TASK PROMPT:
Could the data underneath be repeated exactly, in full?

RAW DATA:
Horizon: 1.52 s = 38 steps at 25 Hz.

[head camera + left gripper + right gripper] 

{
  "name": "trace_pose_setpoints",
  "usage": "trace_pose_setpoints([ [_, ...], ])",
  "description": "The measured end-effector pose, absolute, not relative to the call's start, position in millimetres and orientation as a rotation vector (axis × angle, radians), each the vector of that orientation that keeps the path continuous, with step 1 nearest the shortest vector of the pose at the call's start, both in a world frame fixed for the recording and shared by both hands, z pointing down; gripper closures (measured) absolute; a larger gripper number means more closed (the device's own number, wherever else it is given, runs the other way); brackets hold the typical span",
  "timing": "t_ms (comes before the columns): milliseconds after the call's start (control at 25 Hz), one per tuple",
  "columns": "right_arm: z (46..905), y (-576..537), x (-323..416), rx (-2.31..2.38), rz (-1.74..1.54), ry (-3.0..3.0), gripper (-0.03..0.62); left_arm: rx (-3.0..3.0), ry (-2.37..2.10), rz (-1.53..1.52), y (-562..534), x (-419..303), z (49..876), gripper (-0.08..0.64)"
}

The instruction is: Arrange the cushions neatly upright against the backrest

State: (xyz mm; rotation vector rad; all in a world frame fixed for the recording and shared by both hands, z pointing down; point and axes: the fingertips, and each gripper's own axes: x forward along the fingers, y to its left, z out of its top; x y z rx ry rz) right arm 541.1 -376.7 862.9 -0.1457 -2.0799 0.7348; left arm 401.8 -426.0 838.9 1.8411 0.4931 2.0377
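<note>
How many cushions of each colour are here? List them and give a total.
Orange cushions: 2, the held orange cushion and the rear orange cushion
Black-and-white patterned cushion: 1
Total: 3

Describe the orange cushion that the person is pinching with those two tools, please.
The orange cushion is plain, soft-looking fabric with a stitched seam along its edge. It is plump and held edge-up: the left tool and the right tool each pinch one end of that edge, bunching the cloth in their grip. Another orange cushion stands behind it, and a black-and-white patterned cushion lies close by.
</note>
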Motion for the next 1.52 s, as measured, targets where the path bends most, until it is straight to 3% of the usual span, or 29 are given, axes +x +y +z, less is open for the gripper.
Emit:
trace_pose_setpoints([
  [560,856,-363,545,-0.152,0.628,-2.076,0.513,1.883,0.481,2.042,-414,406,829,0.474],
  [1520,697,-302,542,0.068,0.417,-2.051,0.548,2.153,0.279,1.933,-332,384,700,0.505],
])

THE COMPLETED TASK:
Horizon: 1.52 s = 38 steps at 25 Hz.

[head camera + left gripper + right gripper] 

{
  "name": "trace_pose_setpoints",
  "usage": "trace_pose_setpoints([ [_, ...], ])",
  "description": "The measured end-effector pose, absolute, not relative to the call's start, position in millimetres and orientation as a rotation vector (axis × angle, radians), each the vector of that orientation that keeps the path continuous, with step 1 nearest the shortest vector of the pose at the call's start, both in a world frame fixed for the recording and shared by both hands, z pointing down; gripper closures (measured) absolute; a larger gripper number means more closed (the device's own number, wherever else it is given, runs the other way); brackets hold the typical span",
  "timing": "t_ms (comes before the columns): milliseconds after the call's start (control at 25 Hz), one per tuple",
  "columns": "right_arm: z (46..905), y (-576..537), x (-323..416), rx (-2.31..2.38), rz (-1.74..1.54), ry (-3.0..3.0), gripper (-0.03..0.62); left_arm: rx (-3.0..3.0), ry (-2.37..2.10), rz (-1.53..1.52), y (-562..534), x (-419..303), z (49..876), gripper (-0.08..0.64)"
}

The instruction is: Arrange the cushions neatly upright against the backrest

State: (xyz mm; rotation vector rad; all in a world frame fixed for the recording and shared by both hands, z pointing down; point and axes: the fingertips, and each gripper's own axes: x forward along the fingers, y to its left, z out of its top; x y z rx ry rz) right arm 541.1 -376.7 862.9 -0.1457 -2.0799 0.7348; left arm 401.8 -426.0 838.9 1.8411 0.4931 2.0377
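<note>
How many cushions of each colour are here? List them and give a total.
Orange cushions: 2, the held orange cushion and the rear orange cushion
Black-and-white patterned cushion: 1
Total: 3

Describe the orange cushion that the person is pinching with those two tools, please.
The orange cushion is plain, soft-looking fabric with a stitched seam along its edge. It is plump and held edge-up: the left tool and the right tool each pinch one end of that edge, bunching the cloth in their grip. Another orange cushion stands behind it, and a black-and-white patterned cushion lies close by.
</note>
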Motion for the next 1.52 s, as measured, targets where the path bends most, until it is straight to 3% of the usual span, or 29 are given, axes +x +y +z, less is open for the gripper.
Emit:
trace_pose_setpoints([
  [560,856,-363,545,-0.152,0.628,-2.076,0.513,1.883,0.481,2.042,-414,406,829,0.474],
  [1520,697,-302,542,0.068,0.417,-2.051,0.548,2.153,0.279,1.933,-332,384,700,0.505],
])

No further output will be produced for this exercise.